* Aim of the task:
Although the data below contains pictures, please reproduce only its words, exactly.

* Given material:

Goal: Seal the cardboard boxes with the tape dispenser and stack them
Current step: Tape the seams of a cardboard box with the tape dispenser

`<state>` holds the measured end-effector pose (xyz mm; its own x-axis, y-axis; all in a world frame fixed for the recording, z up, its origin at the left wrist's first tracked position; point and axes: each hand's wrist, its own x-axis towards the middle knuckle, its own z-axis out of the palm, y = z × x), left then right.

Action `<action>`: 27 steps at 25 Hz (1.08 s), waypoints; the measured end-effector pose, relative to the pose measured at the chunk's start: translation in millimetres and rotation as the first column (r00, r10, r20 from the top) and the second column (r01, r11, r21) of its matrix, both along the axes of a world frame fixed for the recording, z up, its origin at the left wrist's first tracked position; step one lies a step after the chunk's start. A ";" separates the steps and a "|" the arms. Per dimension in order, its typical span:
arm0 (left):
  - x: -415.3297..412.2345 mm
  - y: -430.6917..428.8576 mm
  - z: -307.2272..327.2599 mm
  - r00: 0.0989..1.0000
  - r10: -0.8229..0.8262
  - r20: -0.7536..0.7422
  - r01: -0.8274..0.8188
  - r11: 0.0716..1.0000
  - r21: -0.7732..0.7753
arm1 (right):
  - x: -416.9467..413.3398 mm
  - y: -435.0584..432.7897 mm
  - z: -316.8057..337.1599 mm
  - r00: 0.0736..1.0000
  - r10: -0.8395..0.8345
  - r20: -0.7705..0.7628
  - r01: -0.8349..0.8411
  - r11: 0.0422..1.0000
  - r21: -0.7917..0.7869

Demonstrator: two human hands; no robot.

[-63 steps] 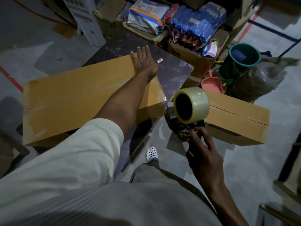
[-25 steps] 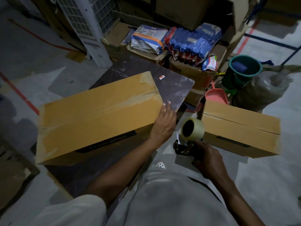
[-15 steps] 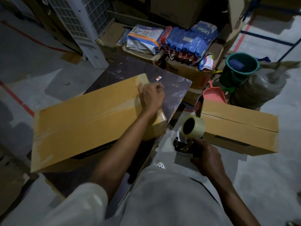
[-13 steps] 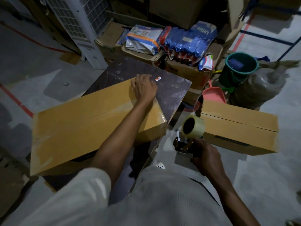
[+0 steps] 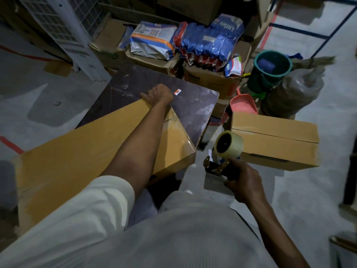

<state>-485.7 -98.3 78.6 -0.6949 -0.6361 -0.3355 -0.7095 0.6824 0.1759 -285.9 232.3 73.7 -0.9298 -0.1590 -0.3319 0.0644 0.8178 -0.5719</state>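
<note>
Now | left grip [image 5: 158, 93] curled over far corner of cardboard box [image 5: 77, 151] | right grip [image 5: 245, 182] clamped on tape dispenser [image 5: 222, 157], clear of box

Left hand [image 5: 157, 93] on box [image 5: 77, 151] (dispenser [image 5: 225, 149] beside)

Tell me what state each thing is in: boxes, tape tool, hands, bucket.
large box, closed, lying on the table, tape along its top.
small box, flaps closed, on the floor; tape not discernible.
tape dispenser, held in the air, off both boxes.
left hand, fingers curled over the large box's far end.
right hand, grips the tape dispenser's handle.
bucket, upright, blue thing inside.
</note>
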 end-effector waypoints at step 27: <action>304.4 137.3 -31.9 0.668 -0.373 -0.643 0.252 0.927 -0.277 | 102.3 90.0 21.0 0.998 0.056 0.040 -0.036 0.922 -0.387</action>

* Answer area:
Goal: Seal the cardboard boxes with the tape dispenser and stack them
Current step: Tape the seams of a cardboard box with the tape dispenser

`<state>` holds the measured end-effector pose (xyz mm; its own x-axis, y-axis; all in a world frame fixed for the recording, z up, its origin at the left wrist's first tracked position; point and axes: each hand's wrist, its own x-axis towards the middle knuckle, its own z-axis out of the palm, y = z × x), left then right.

Action `<action>`: 27 steps at 25 Hz (1.08 s), waypoints; the measured end-effector pose, relative to the pose measured at the chunk's start: translation in millimetres and rotation as the first column (r00, r10, r20 from the top) and the second column (r01, r11, r21) of its matrix, both along the axes of a world frame fixed for the recording, z up, its origin at the left wrist's first tracked position; step one lies a step after the chunk's start. A ";" separates the steps and a "|" the arms. Per dimension in order, its typical span:
arm0 (left):
  - x: -415.3297..412.2345 mm
  - y: -430.6917..428.8576 mm
  - z: -307.2272..327.2599 mm
  - r00: 0.0989..1.0000
  - r10: -0.8229..0.8262
  - r20: -0.7536..0.7422
  - r01: -0.8274..0.8188
  - r11: 0.0716..1.0000
  - r21: -0.7732..0.7753
arm1 (right):
  - x: -416.9467..413.3398 mm
  - y: -435.0584..432.7897 mm
  - z: -316.8057..337.1599 mm
  - r00: 0.0736..1.0000
  - r10: -0.8395..0.8345
  - r20: -0.7705..0.7628
  - r01: -0.8349..0.8411
  - r11: 0.0422..1.0000
  - r21: -0.7917..0.7869

Demonstrator: two human hands; no robot.

[-63 steps] 
[-25 steps] 
[-15 steps] 
[-13 steps] 
[+0 steps] 

<state>-485.7 -98.3 78.6 -0.6949 -0.6361 -0.3355 -0.7095 0.6824 0.1759 -285.9 232.3 73.7 -0.9298 -0.1590 -0.3319 0.0644 0.8178 -0.5719</state>
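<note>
Now | left grip [image 5: 158, 93] curled over far corner of cardboard box [image 5: 77, 151] | right grip [image 5: 245, 182] clamped on tape dispenser [image 5: 222, 157], clear of box

Left hand [image 5: 157, 93] on box [image 5: 77, 151] (dispenser [image 5: 225, 149] beside)

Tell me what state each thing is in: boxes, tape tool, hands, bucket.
large box, closed, lying on the table, tape along its top.
small box, flaps closed, on the floor; tape not discernible.
tape dispenser, held in the air, off both boxes.
left hand, fingers curled over the large box's far end.
right hand, grips the tape dispenser's handle.
bucket, upright, blue thing inside.
</note>
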 end-effector waypoints at step 27: <action>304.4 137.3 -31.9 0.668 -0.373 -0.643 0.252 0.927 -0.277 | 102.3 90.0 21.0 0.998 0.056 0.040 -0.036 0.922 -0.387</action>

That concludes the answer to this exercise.